Solutions and query rewriting in data exchange

  • Authors:
  • Marcelo Arenas;Pablo Barceló;Ronald Fagin;Leonid Libkin

  • Affiliations:
  • Department of Computer Science, Pontificia Universidad Católica, Av. Vicuña Mackenna 4860, Santiago, Chile;Department of Computer Science, Universidad de Chile, Avda. Blanco Encalada 2120, Santiago, Chile;IBM Almaden Research Center, 650 Harry Road, San Jose, CA 95120-6099, United States;Laboratory for Foundations of Computer Science, University of Edinburgh, Informatics Forum, Crichton Street, Edinburgh, EH8 9AB, UK

  • Venue:
  • Information and Computation
  • Year:
  • 2013

Quantified Score

Hi-index 0.00

Visualization

Abstract

Data exchange is the problem of taking data structured under a source schema and creating an instance of a target schema.
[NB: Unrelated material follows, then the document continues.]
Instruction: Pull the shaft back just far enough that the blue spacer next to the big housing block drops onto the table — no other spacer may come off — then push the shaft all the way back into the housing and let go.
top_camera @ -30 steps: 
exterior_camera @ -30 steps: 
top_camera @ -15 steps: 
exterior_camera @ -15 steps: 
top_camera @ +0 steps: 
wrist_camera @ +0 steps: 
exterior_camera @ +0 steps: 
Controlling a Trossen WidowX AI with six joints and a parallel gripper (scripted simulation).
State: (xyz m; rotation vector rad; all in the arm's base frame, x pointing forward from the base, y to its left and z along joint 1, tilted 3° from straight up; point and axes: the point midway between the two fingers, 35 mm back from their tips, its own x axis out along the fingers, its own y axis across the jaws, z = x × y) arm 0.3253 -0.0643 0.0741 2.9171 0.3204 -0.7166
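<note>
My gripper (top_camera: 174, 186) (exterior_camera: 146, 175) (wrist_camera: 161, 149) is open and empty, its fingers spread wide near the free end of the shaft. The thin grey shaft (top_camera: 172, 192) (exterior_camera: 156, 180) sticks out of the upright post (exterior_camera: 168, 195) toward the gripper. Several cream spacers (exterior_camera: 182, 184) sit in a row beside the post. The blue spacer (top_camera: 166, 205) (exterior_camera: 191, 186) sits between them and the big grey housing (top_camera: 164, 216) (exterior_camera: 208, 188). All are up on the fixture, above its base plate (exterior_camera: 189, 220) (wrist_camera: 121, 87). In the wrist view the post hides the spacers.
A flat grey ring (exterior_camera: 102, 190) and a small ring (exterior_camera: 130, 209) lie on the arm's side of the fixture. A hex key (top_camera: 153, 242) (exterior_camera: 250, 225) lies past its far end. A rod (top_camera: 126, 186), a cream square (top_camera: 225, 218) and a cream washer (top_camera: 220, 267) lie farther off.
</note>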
Given a source instance, there may be many solutions - target instances that satisfy the constraints of the data exchange problem. Previous work has identified two classes of desirable solutions: canonical universal solutions, and their cores. Query answering in data exchange amounts to rewriting a query over the target schema to another query that, over a materialized target instance, gives the result that is semantically consistent with the source (specifically, the ''certain answers''). Basic questions are then: (1) how do these solutions compare in terms of query rewriting? and (2) how can we determine whether a query is rewritable over a particular solution? Our goal is to answer these questions. Our first main result is that, in terms of rewritability by relational algebra queries, the core is strictly less expressive than the canonical universal solution, which in turn is strictly less expressive than the source. To develop techniques for proving queries non-rewritable, we establish structural properties of solutions; in fact they are derived from the technical machinery developed in the rewritability proofs. Our second result is that both the canonical universal solution and the core preserve the local structure of the data, and that every target query rewritable over any of these solutions cannot distinguish tuples whose neighborhoods in the source are similar. This gives us a first simple tool for checking whether a query is non-rewritable over the canonical universal solution or over the core. We also show that these tools generalize to arbitrary transformations that preserve the local structure of the data, and investigate an alternative semantics of query answering in data exchange.